How many people have ever lived?


The global population exploded during the 20th century, aided in part by better public health that reduced infant mortality and increased life expectancy. It now stands at around 7.1 billion. But how many people have lived during the entire time that homo sapiens have been around?

For a long time it was thought that this number was not that much larger than about twice the current population. There can be no definitive answer of course since there is no demographic data for about 99% of that total time period. But recent estimates suggest that the earlier figures were far too low and that the total number is around 108 billion.

Any estimate of the total number of people who have ever been born will depend basically on two factors: the length of time humans are thought to have been on Earth and the average size of the human population at different periods.

Fixing a time when the human race actually came into existence is not a straightforward matter. Various ancestors of Homo sapiens seem to have appeared at least as early as 700,000 B.C. Hominids walked the Earth as early as several million years ago. According to the United Nations Determinants and Consequences of Population Trends, modern Homo sapiens may have appeared about 50,000 B.C. This long period of 50,000 years holds the key to the question of how many people have ever been born.

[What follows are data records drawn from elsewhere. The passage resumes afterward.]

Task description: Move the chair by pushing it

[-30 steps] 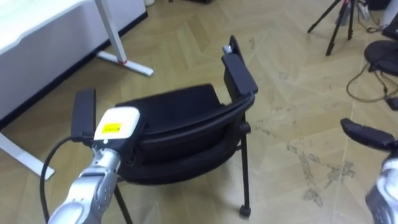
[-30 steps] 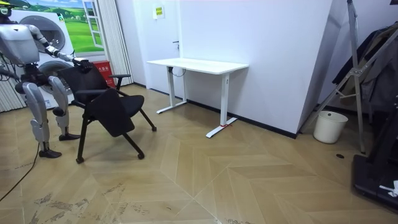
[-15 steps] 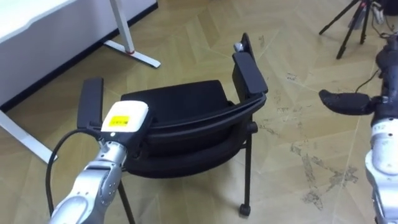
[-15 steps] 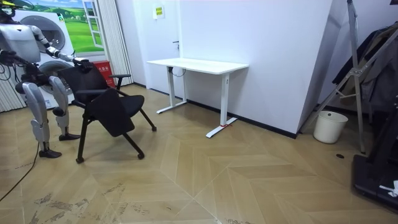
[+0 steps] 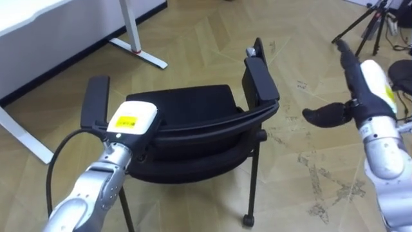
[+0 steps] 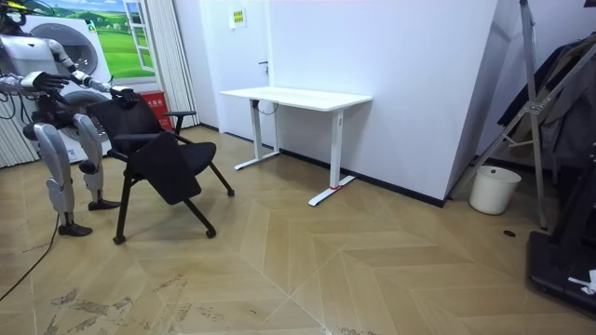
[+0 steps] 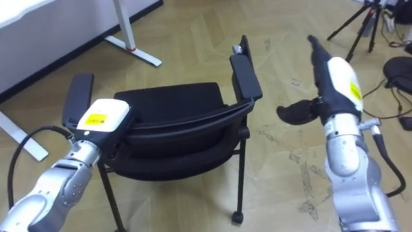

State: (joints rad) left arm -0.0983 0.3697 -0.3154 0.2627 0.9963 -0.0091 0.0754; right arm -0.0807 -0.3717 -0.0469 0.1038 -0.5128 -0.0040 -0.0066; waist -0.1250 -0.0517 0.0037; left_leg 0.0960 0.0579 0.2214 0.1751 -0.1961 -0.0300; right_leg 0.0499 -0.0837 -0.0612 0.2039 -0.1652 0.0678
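We see the chair (image 5: 187,106) on a pale herringbone wood floor (image 5: 212,32). Its black padded seat is flat and its backrest is a curved dark band. It has 2 flat rectangular armrests and thin dark legs, with a small castor under the near right one. In the room view the robot stands right behind the chair's back. The left hand (image 5: 132,122) lies on the backrest's left end with its fingers hidden beneath it, so we cannot tell how they are set. The right hand (image 5: 370,87) hangs in the air right of the chair, apart from it, with fingers straight and thumb spread, holding nothing. Beyond the chair's left side stands a smooth white desk (image 5: 26,16) on slim legs.
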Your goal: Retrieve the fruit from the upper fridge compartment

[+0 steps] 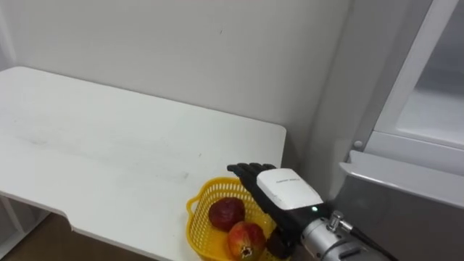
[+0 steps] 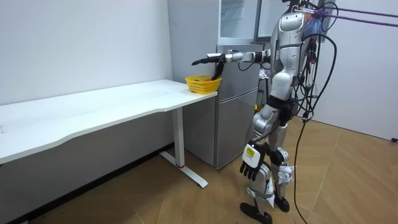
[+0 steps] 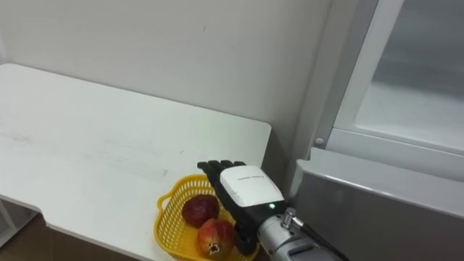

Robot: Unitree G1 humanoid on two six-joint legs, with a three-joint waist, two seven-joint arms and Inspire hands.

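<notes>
A yellow mesh basket (image 1: 194, 210) stands at the near right corner of the white table (image 1: 109, 145), close to the fridge. Two red fruits lie in it, one (image 1: 227, 213) behind the other (image 1: 246, 238). My right hand (image 1: 288, 188) reaches in from the lower right and hovers above the basket's right side, palm down and fingers straight, open and holding nothing. In the room view I stand in front of the fridge (image 2: 239, 93) with that arm stretched out over the basket (image 2: 200, 83). My left hand (image 2: 250, 167) hangs by my thigh with relaxed fingers.
The grey fridge top (image 1: 406, 196) lies right of the basket, and the white frame of the open upper compartment (image 1: 413, 72) rises above it. A pale wall runs behind the table. The long tabletop stretches off to the left.
</notes>
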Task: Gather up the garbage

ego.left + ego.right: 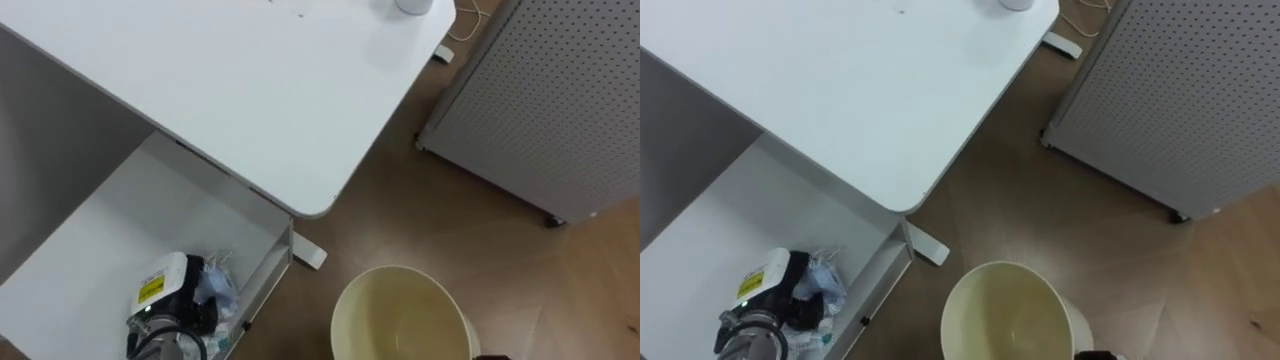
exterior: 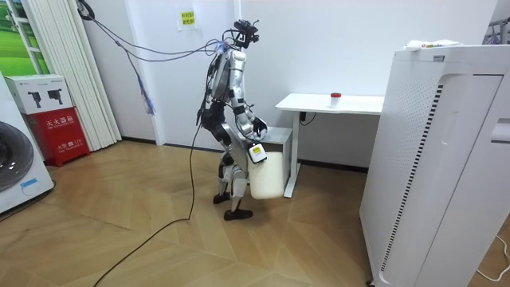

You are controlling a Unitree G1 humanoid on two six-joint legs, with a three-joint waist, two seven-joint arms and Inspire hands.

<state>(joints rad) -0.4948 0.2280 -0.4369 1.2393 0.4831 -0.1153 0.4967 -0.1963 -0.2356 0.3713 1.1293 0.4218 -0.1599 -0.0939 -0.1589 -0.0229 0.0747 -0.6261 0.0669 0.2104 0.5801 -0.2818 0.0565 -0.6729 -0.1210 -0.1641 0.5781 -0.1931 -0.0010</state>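
Reaching down over the lower shelf (image 1: 90,230) beneath the white desk (image 1: 250,90), the left hand (image 1: 160,300) has its fingers curled round the garbage (image 1: 215,288), a crumpled clear and bluish wrapper, so the task's thing is in that grasp above the shelf. The cream bin (image 1: 400,300) stands on the floor just beside the shelf's open edge with its mouth up, probably so the carry across is short. In the room view the robot leans forward at the desk corner, and its right hand (image 2: 255,153) hangs low at the bin's rim, perhaps to steady it; whether that hand grips I cannot tell. Light wrapping like this may cling to the fingers when it is let go.
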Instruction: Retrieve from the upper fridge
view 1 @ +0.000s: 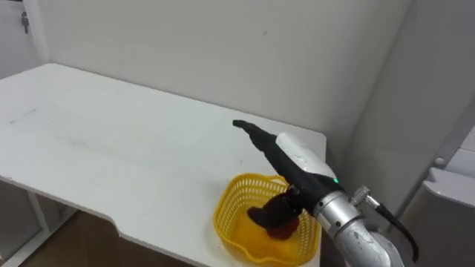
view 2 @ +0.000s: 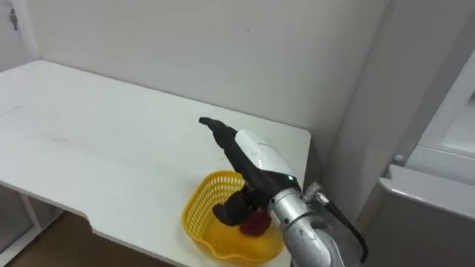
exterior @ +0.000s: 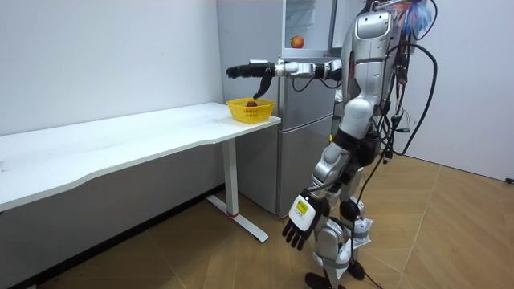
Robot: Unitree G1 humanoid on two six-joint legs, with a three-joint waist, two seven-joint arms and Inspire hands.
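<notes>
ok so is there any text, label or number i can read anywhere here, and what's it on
No text here is legible.
On the tag at the back of the left hand, room view: dark print, too small to read.
On the fridge door: a small round red mark, no words legible.
On the yellow basket, the table and the right hand: none.

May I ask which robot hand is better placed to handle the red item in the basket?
Right: the right robot hand is open over the yellow basket with the red item; the left robot hand hangs low at its side.
</notes>
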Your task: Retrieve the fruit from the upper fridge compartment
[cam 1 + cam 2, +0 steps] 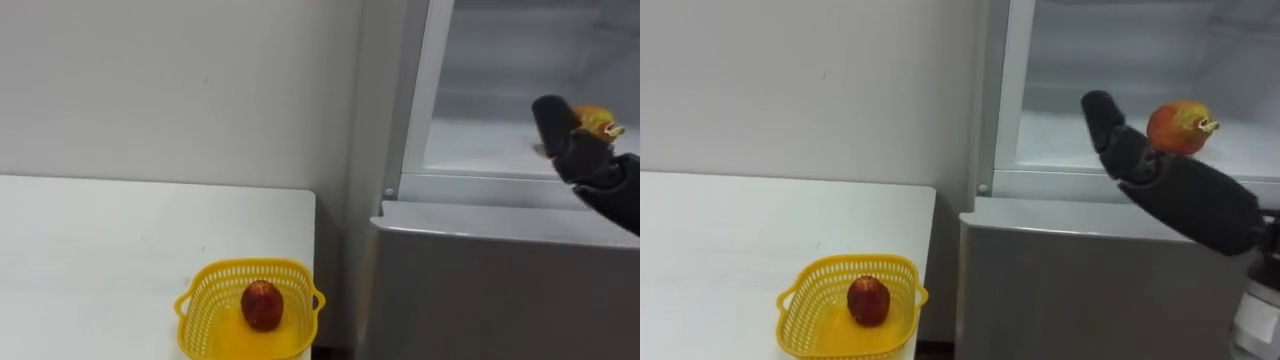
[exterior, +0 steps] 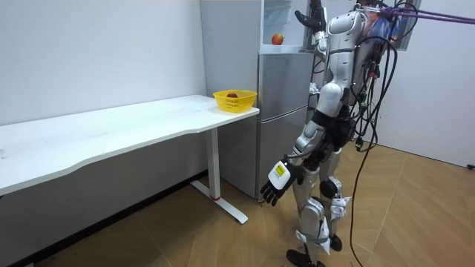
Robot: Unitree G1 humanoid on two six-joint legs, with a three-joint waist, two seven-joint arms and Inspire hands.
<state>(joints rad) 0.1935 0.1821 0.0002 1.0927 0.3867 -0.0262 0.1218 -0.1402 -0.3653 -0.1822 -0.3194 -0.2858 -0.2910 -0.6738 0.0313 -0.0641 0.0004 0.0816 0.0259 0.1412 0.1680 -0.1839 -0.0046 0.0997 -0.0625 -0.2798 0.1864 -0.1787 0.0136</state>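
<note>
Down to the left of my right hand (image 1: pixel 1130 150), the yellow basket (image 1: pixel 795 318) on the surface (image 1: pixel 720 250) holds one red fruit (image 1: pixel 868 300). My right hand reaches into the upper fridge (image 1: pixel 1090 50), fingers uncurled, with the red-yellow fruit (image 1: pixel 1180 127) just beyond it on the shelf. My left hand (image 2: pixel 273 187) hangs loose.

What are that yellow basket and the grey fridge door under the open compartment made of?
The basket looks like moulded plastic: it is a single bright yellow piece with a lattice of small holes in its walls and a slight gloss. The fridge door looks like metal or a metal-look coating: it is flat and grey with a soft, brushed sheen. The pictures leave open which.
</note>
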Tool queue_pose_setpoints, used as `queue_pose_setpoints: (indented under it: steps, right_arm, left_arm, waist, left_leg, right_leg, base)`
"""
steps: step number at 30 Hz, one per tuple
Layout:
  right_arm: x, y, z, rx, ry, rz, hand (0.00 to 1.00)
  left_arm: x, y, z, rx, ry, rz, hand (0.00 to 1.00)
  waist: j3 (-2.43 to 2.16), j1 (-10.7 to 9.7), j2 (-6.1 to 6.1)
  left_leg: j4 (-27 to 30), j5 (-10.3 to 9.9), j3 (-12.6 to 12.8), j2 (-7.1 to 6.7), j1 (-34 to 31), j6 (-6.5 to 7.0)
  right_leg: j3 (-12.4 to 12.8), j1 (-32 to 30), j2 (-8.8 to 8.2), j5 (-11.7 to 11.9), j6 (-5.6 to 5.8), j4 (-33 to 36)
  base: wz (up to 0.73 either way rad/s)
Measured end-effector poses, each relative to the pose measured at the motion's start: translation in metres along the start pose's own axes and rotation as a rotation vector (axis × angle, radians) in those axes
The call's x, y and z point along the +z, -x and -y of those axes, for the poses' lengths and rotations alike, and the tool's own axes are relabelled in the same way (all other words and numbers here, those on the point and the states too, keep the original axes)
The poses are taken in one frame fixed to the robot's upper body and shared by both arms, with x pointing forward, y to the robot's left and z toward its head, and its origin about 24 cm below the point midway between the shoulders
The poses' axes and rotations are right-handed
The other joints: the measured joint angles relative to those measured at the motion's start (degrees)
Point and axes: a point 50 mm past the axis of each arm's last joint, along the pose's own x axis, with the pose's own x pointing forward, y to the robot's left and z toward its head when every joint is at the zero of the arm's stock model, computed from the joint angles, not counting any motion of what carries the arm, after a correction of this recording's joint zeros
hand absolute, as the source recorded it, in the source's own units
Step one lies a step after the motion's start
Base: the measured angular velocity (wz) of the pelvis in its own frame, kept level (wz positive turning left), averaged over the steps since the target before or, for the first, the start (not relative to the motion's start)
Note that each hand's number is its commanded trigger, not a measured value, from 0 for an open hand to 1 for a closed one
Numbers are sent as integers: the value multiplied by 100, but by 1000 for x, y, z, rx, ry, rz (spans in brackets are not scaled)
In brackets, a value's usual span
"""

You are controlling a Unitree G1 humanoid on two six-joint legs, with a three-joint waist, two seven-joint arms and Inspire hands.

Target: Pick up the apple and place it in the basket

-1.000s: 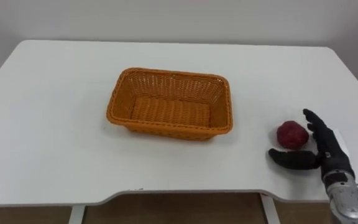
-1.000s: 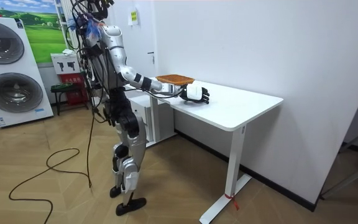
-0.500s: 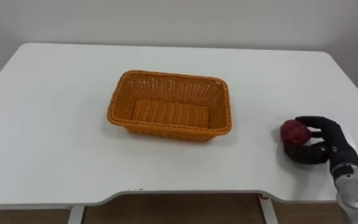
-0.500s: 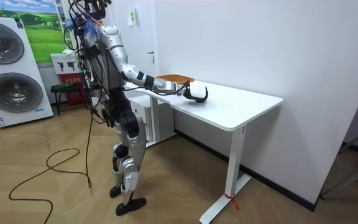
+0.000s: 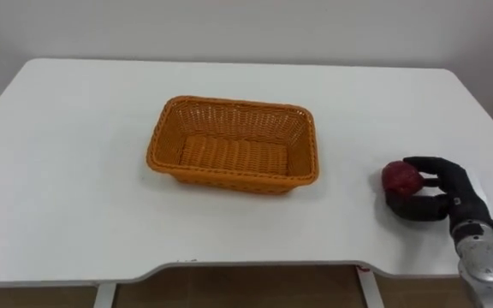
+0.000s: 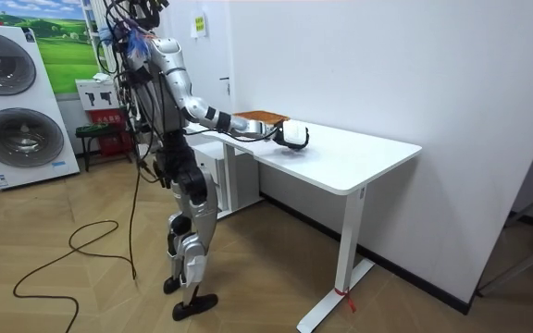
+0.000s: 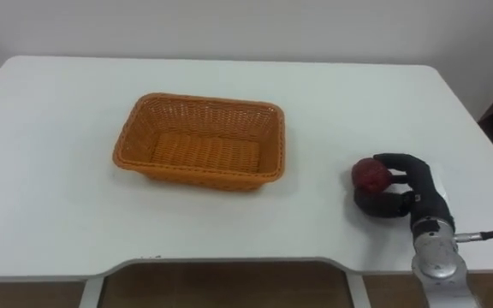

At the dawn of agriculture, about 8000 B.C., the population of the world was somewhere on the order of 5 million. (Very rough figures are given in the table; these are averages of an estimate of ranges given by the United Nations and other sources.) The slow growth of population over the 8,000-year period, from an estimated 5 million to 300 million in 1 A.D., results in a very low growth rate—only 0.0512 percent per year.

It is interesting that the table of estimated figures gives the number of people in 50,000 BCE as just two. I wonder if some will seize on this to suggest that they must be Adam and Eve.

Comments

  1. dano says

    8/15/13
    The day Mano provided information stating the begining of the human race was started from 2 people (aka Adam & Eve). No matter what I have said or at least thought in the past about you Mano I take it all back. Welcome to the Christian I mean X-ing side!!!

  2. CGM3 says

    I wonder if some will seize on this to suggest that they must be Adam and Eve.

    Or even Adam and Steve… 🙂

  3. says

    I wonder how much these calculations are affected by very high infant mortality? Those 5 million people in 8000 BCE might very well be the product of five times as many births.

  4. AsqJames says

    If the theocrats ever get one of their personhood bills passed, somebody will have to go back through the calculations and stick a few zeros on the end.

    But seriously, surely some of the disparity in estimates is accounted for by differences in what different people have included under the column in that article labelled “Births per 1,000”. One could legitimately count every baby that ever drew a single breath, those that lived for a few hours, or those that survived to 1 or 2 or 5 or 10 or 15 years. Given infant death rates in pre-modern times, such a simple methodological variation could account for huge differences in the final estimate.

  5. David Marjanović says

    Genetics is very, very clear in showing that there have never been only two people, no matter how far you stretch that term.

  6. dano says

    CGM3, unless you have some proof that two homo sapiens of the same sex can produce an offspring I believe we are still talking about Adam & Eve. 🙂

  7. Esketekebanka Fikilikippikiniki says

    Arthur Clarke used 100 billion in the foreword to 2001. Now I am left thinking what was the source of that estimate.

  8. sc_770d159609e0f8deaa72849e3731a29d says

    “unless you have some proof that two homo sapiens of the same sex can produce an offspring I believe we are still talking about Adam & Eve”
    Not necessarily. The point in time and the attributes we ascribe that would make one of our more remote ancestors homo sapiens, while their predecessors aren’t, is arbitrary. It’s perfectly possible that Adam & Steve (or Ada & Eve or Adam & Eve) and others all possessed these attributes and left homo sapiens descendants by mating with other members of the species and not with one another. We decide who was or was not homo sapiens; they didn’t.

  9. Mano Singham says

    As I wrote last year, genetic evidence says that any population bottleneck that occurred could not have been fewer than about 10,000 so this number 2 is clearly a mathematically convenient device, likely an extrapolation to early times of a formula.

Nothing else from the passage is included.